Parada operacional Uma PME que fica três dias sem sistema pode perder vendas, atrasar entregas, descumprir contratos. O tempo médio para identificar e conter uma violação no Brasil é de 299 dias, segundo a IBM. Durante esse período, a operação funciona em capacidade reduzida ou com riscos não identificados.

Perda de clientes Clientes que descobrem que seus dados foram expostos perdem confiança. Alguns vão embora silenciosamente. Outros vão embora fazendo barulho. Reconquistar confiança é um processo longo e caro.

Dano reputacional A notícia de um vazamento se espalha. Concorrentes aproveitam. Potenciais clientes reconsideram. O impacto na marca pode durar anos, especialmente em mercados onde confiança é fator de decisão.

Penalidades legais A LGPD prevê multas de até 2% do faturamento, limitadas a R$ 50 milhões por infração. Mas não para por aí: o STJ já firmou entendimento de que vazamento de dados sensíveis gera dano moral presumido, o que significa processos judiciais de clientes afetados.

Aumento de custos recorrentes Depois de um incidente, seguros ficam mais caros (ou indisponíveis), auditorias se tornam mais frequentes, e a pressão por investimentos em segurança aumenta — agora com menos caixa disponível.

A conta na prática

Vamos considerar um cenário realista para uma PME de 50 funcionários:

ItemCusto estimado
Parada operacional (5 dias)R$ 150.000
Investigação forenseR$ 80.000
Recuperação de sistemasR$ 120.000
Suporte emergencialR$ 40.000
Multas e penalidades LGPDR$ 200.000
Perda de clientes (12 meses)R$ 300.000
Total estimadoR$ 890.000

Esse cenário não considera pagamento de resgate, processos judiciais individuais ou danos reputacionais de longo prazo. É um cenário conservador.

Para muitas PMEs, R$ 890 mil representa meses de faturamento.
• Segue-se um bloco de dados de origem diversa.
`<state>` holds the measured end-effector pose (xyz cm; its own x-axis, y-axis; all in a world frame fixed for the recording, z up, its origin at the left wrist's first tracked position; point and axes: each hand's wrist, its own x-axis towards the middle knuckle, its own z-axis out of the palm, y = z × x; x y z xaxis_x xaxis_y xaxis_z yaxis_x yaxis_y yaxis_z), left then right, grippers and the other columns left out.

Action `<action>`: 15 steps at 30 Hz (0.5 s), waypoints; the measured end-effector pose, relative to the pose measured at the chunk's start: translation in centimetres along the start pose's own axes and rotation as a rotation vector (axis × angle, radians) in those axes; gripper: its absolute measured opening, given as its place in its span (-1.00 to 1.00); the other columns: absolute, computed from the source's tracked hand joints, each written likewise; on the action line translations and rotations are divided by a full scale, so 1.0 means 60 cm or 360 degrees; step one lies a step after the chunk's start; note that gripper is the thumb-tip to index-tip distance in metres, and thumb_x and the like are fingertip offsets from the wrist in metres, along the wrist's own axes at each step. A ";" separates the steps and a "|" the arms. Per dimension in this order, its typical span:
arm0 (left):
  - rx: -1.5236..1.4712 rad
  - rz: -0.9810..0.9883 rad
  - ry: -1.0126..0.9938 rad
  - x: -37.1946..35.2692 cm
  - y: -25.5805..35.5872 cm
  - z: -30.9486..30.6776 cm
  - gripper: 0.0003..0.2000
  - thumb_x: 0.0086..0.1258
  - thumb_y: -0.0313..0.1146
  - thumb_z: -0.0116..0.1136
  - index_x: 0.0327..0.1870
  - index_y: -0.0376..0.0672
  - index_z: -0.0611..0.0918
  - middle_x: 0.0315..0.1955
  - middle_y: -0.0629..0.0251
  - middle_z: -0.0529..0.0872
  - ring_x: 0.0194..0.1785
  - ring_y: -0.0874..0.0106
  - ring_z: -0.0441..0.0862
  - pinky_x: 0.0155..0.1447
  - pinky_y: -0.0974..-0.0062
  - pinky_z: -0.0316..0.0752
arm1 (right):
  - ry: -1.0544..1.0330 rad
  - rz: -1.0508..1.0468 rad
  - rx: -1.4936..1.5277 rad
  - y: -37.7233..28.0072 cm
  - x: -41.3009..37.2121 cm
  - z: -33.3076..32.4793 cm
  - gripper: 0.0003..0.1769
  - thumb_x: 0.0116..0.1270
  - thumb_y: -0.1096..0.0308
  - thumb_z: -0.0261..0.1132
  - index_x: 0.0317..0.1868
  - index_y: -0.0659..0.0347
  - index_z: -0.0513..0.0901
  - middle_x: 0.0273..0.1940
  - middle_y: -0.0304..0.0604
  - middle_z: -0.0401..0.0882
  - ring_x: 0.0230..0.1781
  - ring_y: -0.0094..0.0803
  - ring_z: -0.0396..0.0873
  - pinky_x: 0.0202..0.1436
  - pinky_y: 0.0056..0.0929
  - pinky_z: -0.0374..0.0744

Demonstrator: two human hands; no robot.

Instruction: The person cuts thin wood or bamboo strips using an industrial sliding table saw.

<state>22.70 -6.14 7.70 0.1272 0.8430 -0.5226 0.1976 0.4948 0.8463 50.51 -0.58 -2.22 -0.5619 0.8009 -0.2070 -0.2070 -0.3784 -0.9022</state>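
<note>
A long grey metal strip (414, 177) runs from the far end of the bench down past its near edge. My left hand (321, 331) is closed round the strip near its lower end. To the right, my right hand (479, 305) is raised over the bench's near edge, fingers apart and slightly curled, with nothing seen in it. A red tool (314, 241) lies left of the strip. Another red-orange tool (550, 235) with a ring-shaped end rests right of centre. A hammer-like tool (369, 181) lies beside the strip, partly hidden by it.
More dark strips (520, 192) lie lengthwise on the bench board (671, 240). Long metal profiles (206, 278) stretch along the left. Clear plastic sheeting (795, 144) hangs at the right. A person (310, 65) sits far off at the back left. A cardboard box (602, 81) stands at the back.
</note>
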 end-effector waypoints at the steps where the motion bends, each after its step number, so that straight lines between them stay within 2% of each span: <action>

Para algumas, representa a diferença entre continuar operando ou fechar as portas.

Não é coincidência que 15% das PMEs vítimas de ransomware não conseguem retomar suas operações.

A comparação que importa

O investimento em segurança adequada para uma PME de 50 funcionários varia, mas raramente ultrapassa R$ 10 mil a R$ 25 mil mensais para uma proteção robusta, incluindo monitoramento, resposta a incidentes e gestão contínua.

Em 12 meses: R$ 120 mil a R$ 300 mil.

Compare com o custo de um único incidente: R$ 890 mil no cenário conservador, R$ 7,19 milhões na média nacional.

A matemática é simples: investir em prevenção custa uma fração do que custa remediar. A diferença é que o custo da prevenção é previsível e controlável. O custo do incidente é imprevisível e potencialmente fatal.

Segurança não é gasto, é gestão de risco

Empresas compram seguro contra incêndio mesmo sabendo que a maioria dos prédios nunca pega fogo. Instalam alarmes mesmo em bairros tranquilos. Fazem manutenção preventiva em equipamentos mesmo quando estão funcionando bem.

Segurança cibernética segue a mesma lógica. O objetivo não é eliminar todo risco — isso é impossível. O objetivo é reduzir o risco a um nível aceitável e garantir capacidade de resposta quando algo acontecer.

A pergunta não é se sua empresa pode pagar por segurança. A pergunta é se ela pode pagar por um incidente.